Print the data below exactly, but only the lines from the one containing "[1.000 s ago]" down to the one containing "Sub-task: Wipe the", inclusive.

- _Data shown_:

------------------------------------------------------------

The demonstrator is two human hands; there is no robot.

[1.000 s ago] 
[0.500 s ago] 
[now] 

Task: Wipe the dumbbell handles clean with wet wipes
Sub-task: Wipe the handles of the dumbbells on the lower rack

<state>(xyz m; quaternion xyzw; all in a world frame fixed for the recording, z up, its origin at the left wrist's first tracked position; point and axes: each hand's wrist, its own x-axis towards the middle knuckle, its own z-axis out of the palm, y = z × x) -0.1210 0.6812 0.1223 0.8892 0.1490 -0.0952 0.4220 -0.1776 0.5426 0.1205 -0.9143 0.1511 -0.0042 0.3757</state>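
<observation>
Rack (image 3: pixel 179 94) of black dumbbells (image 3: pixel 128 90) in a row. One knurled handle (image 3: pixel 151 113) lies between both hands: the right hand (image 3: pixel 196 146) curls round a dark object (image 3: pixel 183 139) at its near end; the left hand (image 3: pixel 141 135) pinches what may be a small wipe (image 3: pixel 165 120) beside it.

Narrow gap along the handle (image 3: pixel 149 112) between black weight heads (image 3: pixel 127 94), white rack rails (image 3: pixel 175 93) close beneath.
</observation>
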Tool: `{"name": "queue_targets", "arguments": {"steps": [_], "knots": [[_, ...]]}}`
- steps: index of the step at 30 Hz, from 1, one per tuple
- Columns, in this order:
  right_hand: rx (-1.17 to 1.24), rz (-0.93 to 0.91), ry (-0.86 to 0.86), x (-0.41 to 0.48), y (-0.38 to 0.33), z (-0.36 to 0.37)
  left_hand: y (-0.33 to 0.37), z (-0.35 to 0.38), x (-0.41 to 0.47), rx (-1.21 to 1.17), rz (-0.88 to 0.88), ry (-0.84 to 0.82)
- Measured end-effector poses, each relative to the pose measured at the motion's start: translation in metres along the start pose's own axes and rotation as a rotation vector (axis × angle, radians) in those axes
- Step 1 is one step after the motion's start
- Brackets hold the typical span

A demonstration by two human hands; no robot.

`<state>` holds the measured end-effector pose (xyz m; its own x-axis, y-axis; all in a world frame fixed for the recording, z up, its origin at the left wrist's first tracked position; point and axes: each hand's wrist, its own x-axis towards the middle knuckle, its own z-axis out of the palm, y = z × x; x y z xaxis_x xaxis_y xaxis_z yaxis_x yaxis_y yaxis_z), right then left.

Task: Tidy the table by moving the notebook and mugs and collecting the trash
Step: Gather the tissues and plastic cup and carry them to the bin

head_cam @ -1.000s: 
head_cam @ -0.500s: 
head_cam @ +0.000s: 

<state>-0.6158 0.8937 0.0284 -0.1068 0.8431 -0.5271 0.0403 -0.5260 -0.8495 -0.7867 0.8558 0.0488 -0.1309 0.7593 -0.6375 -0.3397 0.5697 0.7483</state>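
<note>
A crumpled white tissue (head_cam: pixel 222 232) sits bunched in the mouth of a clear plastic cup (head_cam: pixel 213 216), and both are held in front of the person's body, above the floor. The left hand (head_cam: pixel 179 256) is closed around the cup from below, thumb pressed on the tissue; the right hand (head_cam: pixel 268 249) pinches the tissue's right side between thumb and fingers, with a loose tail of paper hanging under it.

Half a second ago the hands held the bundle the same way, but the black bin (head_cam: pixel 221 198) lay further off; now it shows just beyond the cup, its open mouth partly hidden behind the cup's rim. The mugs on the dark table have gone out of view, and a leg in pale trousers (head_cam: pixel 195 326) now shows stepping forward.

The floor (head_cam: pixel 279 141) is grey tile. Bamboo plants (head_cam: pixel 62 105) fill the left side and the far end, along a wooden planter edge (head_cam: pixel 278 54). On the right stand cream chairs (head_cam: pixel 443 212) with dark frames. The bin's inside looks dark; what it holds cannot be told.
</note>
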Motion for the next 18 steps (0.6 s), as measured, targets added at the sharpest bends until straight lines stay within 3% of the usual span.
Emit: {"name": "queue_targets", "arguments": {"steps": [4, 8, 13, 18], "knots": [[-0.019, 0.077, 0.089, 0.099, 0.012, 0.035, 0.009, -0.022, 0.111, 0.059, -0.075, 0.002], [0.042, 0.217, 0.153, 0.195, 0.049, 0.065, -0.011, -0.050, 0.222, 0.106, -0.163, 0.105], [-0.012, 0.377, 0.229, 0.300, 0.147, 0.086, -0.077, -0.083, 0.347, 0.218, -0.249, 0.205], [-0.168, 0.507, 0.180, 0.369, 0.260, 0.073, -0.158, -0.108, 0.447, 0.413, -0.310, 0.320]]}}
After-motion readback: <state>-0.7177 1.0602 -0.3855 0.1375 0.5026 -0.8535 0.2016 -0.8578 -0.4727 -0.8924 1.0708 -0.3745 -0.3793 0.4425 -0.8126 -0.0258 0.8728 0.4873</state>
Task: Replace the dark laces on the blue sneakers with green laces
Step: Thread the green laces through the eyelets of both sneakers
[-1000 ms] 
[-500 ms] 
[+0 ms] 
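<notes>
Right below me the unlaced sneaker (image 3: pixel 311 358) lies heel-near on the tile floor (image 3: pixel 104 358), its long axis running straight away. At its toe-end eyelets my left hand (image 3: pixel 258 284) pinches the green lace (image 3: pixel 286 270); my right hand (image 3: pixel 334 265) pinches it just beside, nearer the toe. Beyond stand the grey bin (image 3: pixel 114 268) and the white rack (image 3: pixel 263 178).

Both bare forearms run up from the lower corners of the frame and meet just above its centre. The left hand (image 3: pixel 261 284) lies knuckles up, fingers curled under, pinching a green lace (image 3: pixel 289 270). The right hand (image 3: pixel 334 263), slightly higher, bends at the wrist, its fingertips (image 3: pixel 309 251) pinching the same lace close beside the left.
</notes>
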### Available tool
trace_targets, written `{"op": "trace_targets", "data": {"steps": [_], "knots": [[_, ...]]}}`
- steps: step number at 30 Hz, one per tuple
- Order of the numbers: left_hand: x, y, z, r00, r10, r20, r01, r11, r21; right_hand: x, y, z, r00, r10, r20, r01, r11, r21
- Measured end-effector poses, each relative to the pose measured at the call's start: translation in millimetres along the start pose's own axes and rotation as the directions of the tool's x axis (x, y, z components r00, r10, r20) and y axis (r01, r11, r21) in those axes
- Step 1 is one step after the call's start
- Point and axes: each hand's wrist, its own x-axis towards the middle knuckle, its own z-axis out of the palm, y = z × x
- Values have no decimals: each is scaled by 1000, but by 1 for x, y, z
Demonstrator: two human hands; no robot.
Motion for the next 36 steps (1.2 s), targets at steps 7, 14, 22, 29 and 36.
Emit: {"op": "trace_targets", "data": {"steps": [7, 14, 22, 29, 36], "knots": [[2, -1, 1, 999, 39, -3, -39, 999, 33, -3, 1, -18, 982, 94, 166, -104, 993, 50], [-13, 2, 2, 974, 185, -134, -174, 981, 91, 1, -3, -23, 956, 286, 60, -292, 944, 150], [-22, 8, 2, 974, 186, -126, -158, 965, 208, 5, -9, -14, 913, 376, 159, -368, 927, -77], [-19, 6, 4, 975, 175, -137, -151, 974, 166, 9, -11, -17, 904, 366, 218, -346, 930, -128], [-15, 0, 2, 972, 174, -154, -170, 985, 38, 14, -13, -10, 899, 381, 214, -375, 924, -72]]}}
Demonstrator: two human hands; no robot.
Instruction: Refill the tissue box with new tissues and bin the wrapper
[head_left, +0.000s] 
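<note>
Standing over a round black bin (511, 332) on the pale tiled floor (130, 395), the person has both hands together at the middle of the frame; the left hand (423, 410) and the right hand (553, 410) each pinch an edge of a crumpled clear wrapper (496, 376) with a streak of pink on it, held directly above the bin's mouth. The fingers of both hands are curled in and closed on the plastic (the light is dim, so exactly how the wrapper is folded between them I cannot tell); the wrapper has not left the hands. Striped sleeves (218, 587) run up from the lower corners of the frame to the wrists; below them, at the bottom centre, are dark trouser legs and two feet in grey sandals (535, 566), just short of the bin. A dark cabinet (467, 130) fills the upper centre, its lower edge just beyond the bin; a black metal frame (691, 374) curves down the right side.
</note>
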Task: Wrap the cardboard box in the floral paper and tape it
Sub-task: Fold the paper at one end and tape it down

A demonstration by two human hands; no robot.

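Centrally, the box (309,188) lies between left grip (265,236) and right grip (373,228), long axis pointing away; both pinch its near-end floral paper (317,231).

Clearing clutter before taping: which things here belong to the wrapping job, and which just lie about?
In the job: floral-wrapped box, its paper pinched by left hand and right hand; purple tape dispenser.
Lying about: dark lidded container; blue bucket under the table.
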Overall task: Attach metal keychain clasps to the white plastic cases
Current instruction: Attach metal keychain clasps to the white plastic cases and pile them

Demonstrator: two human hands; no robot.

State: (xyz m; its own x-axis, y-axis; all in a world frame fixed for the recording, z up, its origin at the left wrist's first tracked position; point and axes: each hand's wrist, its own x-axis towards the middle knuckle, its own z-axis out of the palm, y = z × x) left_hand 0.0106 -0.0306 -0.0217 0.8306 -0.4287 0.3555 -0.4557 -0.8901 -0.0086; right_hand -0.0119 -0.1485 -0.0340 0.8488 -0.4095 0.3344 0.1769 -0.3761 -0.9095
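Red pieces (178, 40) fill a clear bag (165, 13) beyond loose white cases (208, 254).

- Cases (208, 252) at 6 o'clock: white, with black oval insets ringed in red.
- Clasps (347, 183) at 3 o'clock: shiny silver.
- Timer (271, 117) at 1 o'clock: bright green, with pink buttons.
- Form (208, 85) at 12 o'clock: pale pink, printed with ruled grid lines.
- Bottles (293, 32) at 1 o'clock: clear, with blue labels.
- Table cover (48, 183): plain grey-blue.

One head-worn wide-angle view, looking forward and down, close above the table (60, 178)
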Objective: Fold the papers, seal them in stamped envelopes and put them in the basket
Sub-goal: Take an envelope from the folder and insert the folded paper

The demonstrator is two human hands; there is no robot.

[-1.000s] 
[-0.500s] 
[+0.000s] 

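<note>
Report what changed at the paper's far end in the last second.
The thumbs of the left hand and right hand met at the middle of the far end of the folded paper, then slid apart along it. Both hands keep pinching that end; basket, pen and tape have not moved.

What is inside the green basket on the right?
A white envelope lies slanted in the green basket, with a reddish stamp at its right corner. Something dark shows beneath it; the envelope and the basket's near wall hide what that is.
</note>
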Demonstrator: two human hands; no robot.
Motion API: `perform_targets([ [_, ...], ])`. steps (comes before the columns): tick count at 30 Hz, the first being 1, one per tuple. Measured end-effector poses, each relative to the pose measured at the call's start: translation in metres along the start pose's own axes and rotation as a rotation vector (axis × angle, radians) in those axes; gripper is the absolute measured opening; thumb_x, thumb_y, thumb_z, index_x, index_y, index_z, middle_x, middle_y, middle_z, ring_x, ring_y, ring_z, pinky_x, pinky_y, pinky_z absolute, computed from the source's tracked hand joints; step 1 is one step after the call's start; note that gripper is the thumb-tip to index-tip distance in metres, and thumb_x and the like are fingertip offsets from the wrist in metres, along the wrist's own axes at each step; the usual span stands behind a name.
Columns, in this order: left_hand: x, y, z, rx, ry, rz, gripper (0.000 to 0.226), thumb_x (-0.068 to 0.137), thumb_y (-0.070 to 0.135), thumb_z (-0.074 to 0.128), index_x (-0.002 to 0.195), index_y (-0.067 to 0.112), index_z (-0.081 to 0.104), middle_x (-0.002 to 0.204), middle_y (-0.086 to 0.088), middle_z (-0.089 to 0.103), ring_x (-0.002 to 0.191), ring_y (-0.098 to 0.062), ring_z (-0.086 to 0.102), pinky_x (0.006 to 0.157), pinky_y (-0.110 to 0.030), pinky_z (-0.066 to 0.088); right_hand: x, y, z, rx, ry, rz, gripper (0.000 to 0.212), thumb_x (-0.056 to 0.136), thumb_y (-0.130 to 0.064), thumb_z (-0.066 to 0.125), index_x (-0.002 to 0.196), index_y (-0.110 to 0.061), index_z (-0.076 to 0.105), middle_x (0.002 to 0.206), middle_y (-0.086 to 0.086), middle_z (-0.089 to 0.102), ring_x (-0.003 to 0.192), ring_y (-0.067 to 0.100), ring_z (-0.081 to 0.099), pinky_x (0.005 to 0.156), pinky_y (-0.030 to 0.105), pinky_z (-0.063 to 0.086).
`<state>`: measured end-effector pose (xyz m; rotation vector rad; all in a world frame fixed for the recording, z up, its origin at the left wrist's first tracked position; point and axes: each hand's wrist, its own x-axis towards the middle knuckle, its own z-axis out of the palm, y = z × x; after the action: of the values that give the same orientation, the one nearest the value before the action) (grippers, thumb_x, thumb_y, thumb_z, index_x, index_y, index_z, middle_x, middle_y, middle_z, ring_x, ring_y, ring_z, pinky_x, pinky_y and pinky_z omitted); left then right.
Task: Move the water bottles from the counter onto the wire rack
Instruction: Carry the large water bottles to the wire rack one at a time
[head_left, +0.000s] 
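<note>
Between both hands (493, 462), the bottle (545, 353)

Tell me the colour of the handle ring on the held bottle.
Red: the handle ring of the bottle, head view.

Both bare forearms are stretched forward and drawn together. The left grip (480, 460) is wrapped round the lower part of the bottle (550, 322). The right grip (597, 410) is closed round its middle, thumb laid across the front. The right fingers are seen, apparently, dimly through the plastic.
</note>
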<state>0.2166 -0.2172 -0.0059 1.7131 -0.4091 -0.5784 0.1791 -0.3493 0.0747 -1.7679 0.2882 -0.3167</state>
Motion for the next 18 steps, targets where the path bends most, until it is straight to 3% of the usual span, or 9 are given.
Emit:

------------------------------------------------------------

- _Answer area_:
[1.000 s ago] 
[0.500 s ago] 
[now] 

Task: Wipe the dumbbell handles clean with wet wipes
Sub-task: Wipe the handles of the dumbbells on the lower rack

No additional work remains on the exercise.